*PROBLEM REQUIREMENTS:* Each record below needs to be written out exactly as it reads.
*** Opening RECORDS TO PROCESS ***
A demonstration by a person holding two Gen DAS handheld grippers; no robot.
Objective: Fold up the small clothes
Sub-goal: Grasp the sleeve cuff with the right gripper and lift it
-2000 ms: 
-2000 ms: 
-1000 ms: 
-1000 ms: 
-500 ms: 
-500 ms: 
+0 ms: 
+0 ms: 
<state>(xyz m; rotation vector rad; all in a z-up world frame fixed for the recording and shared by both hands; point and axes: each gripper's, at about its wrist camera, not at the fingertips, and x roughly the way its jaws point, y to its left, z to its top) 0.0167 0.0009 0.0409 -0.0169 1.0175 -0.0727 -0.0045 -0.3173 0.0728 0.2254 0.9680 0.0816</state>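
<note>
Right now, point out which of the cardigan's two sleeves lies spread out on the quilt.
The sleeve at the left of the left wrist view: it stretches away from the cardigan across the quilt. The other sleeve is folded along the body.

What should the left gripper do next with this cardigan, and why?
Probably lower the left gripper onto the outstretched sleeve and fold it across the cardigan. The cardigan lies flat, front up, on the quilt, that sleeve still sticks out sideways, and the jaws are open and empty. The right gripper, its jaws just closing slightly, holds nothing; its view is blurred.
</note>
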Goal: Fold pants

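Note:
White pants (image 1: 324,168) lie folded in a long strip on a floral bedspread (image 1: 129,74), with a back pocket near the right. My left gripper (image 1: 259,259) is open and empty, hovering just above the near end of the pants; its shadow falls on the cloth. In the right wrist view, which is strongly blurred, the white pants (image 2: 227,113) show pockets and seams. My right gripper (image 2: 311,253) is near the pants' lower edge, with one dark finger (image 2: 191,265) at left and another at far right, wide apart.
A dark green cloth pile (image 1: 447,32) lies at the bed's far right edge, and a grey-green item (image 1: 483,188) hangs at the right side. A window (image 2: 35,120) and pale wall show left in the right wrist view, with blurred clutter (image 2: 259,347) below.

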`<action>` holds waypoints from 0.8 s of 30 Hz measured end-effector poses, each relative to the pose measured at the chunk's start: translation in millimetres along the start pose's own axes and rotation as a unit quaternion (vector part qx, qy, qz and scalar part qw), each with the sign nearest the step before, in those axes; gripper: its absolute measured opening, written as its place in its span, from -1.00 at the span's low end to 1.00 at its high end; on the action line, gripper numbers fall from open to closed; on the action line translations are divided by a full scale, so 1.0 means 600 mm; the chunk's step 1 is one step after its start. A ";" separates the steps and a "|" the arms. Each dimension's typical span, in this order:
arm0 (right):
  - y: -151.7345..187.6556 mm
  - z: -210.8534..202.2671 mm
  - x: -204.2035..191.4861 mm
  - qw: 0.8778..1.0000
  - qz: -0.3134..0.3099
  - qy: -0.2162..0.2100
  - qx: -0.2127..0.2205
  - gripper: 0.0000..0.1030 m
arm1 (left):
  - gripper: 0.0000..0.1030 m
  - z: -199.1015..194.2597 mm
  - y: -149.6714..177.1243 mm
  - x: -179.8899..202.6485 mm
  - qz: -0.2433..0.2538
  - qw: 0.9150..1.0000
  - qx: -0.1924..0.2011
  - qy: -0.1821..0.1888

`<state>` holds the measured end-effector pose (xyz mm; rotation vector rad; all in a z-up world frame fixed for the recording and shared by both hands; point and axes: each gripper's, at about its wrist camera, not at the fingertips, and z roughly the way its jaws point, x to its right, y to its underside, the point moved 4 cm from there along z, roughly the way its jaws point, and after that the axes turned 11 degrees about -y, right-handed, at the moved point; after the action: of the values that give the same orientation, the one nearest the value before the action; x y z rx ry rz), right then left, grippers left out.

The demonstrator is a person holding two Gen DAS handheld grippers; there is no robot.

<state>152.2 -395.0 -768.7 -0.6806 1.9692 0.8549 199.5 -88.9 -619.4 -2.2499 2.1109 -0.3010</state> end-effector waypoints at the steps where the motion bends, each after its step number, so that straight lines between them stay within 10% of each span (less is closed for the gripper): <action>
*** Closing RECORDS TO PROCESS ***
*ANSWER SECTION:*
A demonstration by a person holding two Gen DAS handheld grippers; no robot.
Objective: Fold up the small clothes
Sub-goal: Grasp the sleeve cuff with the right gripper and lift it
-2000 ms: 
-2000 ms: 
-1000 ms: 
-1000 ms: 
-500 ms: 
-500 ms: 
+0 ms: 
+0 ms: 
<state>(xyz m; rotation vector rad; all in a z-up world frame fixed for the recording and shared by both hands; point and axes: each gripper's, at about its wrist camera, not at the fingertips, and x roughly the way its jaws point, y to its left, z to its top) 0.0167 0.0009 0.0409 -0.0169 1.0175 -0.0727 -0.0045 -0.3173 0.0728 0.2254 0.9680 0.0816</state>
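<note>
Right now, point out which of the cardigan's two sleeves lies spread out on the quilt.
The sleeve at the left of the left wrist view: it stretches away from the cardigan across the quilt. The other sleeve is folded along the body.

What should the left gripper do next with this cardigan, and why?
Probably lower the left gripper onto the outstretched sleeve and fold it across the cardigan. The cardigan lies flat, front up, on the quilt, that sleeve still sticks out sideways, and the jaws are open and empty. The right gripper, its jaws just closing slightly, holds nothing; its view is blurred.
</note>
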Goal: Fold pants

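Note:
White pants (image 1: 324,168) lie folded in a long strip on a floral bedspread (image 1: 129,74), with a back pocket near the right. My left gripper (image 1: 259,259) is open and empty, hovering just above the near end of the pants; its shadow falls on the cloth. In the right wrist view, which is strongly blurred, the white pants (image 2: 227,113) show pockets and seams. My right gripper (image 2: 311,253) is near the pants' lower edge, with one dark finger (image 2: 191,265) at left and another at far right, wide apart.
A dark green cloth pile (image 1: 447,32) lies at the bed's far right edge, and a grey-green item (image 1: 483,188) hangs at the right side. A window (image 2: 35,120) and pale wall show left in the right wrist view, with blurred clutter (image 2: 259,347) below.
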
`<action>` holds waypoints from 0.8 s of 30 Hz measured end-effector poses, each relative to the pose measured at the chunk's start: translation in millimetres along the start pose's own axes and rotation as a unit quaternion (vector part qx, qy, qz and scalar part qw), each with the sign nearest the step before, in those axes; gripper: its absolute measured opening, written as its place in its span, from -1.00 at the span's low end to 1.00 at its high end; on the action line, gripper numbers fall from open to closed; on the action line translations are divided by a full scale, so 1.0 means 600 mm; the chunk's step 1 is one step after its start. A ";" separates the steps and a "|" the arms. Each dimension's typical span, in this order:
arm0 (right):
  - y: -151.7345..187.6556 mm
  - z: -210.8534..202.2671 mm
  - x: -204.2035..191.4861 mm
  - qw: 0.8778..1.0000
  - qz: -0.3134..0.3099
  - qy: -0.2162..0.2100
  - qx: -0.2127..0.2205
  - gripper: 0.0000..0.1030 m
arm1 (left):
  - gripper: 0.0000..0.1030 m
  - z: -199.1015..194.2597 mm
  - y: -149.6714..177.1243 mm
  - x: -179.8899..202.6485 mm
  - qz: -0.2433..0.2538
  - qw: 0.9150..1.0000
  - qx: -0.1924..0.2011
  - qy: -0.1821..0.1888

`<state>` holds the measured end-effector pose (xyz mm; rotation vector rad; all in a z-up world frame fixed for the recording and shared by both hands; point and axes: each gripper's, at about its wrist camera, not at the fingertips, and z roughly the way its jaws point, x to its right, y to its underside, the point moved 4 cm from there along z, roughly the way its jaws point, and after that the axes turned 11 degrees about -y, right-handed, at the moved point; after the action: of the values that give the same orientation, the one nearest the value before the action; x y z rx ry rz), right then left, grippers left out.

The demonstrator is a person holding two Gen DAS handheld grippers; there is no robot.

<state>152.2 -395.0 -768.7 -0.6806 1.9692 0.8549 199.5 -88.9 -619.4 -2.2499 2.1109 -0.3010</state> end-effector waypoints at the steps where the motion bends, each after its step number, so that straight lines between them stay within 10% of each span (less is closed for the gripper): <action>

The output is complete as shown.